**** STORED DATA ****

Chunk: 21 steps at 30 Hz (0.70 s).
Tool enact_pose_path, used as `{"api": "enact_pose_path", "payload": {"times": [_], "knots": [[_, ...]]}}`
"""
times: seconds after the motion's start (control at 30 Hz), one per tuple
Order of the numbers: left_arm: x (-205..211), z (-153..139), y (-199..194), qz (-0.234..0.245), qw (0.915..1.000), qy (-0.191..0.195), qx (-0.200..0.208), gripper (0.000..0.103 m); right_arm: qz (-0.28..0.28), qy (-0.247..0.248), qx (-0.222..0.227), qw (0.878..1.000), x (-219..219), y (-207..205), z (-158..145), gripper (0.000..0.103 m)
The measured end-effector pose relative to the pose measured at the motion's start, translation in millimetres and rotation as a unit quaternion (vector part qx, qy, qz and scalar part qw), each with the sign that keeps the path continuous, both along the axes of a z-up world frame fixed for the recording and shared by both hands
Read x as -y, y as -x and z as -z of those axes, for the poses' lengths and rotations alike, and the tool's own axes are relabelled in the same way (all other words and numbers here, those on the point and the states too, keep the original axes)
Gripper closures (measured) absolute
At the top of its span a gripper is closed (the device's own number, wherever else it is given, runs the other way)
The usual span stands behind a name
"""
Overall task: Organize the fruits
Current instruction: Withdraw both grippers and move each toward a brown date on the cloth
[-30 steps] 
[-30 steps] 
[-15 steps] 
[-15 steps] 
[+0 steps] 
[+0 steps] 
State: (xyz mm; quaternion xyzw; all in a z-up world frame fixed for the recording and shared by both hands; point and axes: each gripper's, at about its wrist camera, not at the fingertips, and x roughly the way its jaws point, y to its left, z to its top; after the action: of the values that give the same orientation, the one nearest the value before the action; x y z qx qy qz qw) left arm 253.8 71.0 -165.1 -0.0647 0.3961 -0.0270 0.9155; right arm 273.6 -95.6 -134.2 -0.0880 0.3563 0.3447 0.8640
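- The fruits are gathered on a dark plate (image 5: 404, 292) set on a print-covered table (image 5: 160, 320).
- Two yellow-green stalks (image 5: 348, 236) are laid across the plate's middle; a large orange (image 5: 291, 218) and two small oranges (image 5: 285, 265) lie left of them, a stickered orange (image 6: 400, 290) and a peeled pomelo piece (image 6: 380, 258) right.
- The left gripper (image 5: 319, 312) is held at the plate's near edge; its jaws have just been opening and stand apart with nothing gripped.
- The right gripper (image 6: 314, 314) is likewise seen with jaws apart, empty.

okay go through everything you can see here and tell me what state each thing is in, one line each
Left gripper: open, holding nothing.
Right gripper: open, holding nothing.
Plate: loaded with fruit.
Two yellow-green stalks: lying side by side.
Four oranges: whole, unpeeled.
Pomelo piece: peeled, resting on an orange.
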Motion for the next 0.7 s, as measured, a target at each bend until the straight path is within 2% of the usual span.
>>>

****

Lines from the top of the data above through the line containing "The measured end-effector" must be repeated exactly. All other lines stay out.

Chunk: 21 steps at 30 Hz (0.70 s).
Tool enact_pose_path, used as `{"api": "enact_pose_path", "payload": {"times": [_], "knots": [[_, ...]]}}`
"""
times: seconds after the motion's start (control at 30 Hz), one per tuple
Order of the numbers: left_arm: x (-205..211), z (-153..139), y (-199..194), qz (-0.234..0.245), qw (0.915..1.000), qy (-0.191..0.195), qx (-0.200..0.208), gripper (0.000..0.103 m); right_arm: qz (-0.28..0.28), qy (-0.247..0.248), qx (-0.222..0.227), qw (0.878..1.000), x (-219..219), y (-207..205), z (-158..145), gripper (0.000..0.103 m)
The measured end-effector pose relative to the pose measured at the motion's start, translation in millimetres and rotation as a unit quaternion (vector part qx, qy, qz and scalar part qw), each with the sign that keeps the path continuous, both along the axes of a z-up world frame fixed for the recording and shared by both hands

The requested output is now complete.